Hugh Alexander Power died at sea on August 8th, 1913, aged 43 years.
He was educated at the Royal School of Mines, where he obtained his Associateship and The Transvaal to fill the positions, during 1894-6, of assayer, sampler and ultimately manager under the Consolidated Goldfields of South Africa, Ltd. From 1896 to 1899 he was successively manager with the Potchefstroom Exploration Co., sampler and assayer to the Rand Nigel Gold Mining Co., and assayer and surveyor to the Consolidated Main Reef Gold Mining Co., all situated in the Transvaal.

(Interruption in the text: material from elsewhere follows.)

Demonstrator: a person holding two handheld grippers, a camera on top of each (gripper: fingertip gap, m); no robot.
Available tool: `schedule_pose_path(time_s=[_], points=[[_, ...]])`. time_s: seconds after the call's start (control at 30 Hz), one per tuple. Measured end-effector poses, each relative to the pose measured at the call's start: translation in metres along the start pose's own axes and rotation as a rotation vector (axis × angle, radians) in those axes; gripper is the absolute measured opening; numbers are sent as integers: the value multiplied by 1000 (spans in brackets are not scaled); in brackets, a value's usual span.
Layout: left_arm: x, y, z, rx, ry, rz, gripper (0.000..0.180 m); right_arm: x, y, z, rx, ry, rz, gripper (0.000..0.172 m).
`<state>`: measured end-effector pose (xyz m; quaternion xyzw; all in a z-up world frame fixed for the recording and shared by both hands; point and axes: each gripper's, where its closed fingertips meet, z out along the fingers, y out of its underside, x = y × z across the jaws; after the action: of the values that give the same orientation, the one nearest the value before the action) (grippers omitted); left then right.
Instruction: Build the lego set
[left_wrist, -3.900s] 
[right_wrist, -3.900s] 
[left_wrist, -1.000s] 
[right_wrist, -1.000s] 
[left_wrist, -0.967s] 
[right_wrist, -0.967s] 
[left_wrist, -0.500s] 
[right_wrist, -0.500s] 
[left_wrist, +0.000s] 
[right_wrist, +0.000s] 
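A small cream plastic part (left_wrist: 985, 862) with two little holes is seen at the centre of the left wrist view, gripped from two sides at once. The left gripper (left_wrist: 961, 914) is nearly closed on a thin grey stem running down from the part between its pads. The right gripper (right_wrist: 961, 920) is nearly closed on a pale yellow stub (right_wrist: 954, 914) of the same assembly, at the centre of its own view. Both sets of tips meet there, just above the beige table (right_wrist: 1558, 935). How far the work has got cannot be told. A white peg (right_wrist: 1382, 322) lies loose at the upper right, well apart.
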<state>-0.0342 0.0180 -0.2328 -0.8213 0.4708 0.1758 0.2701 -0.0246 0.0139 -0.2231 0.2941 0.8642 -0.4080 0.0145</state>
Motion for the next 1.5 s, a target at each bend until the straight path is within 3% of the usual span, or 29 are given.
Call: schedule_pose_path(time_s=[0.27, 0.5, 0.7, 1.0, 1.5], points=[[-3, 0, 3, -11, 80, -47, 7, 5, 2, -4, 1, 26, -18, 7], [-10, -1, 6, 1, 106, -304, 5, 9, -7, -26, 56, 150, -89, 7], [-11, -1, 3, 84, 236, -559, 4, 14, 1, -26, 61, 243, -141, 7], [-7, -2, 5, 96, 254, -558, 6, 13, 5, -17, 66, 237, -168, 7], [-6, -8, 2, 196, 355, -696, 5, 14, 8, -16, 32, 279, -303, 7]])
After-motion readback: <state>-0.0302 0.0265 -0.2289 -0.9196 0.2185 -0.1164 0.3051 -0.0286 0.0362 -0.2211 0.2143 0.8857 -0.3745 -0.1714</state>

From 1899 to 1904 he was engineer to the Rhodesia Mining and Finance Co. In 1905 he acted as deputy manager to some gold mines in Klerksdorp, and between 1905 and 1906 was assistant to a firm of consulting engineers in Johannesburg; from 1906 to 1907 he was resident manager to the York Gold Mining Co., at Krugersdorp. While in South Africa he held a Transvaal Mine Manager’s Certificate.
In 1907 Mr. Power was appointed manager of the Abbontiakoon Block 1, Tarkwa, West Africa, and remained in that capacity until the following year. In 1911 he went to Mexico, where he spent a year on mines in Sonora.
In July, 1913, he went out to India to inspect a mine several hundred miles up country, but, owing to throat trouble, his health became so impaired that he was compelled to resign his appointment, and he died while on his voyage home, between Bombay and Karachi.
Mr. Power was elected a Member of the Institution in 1909.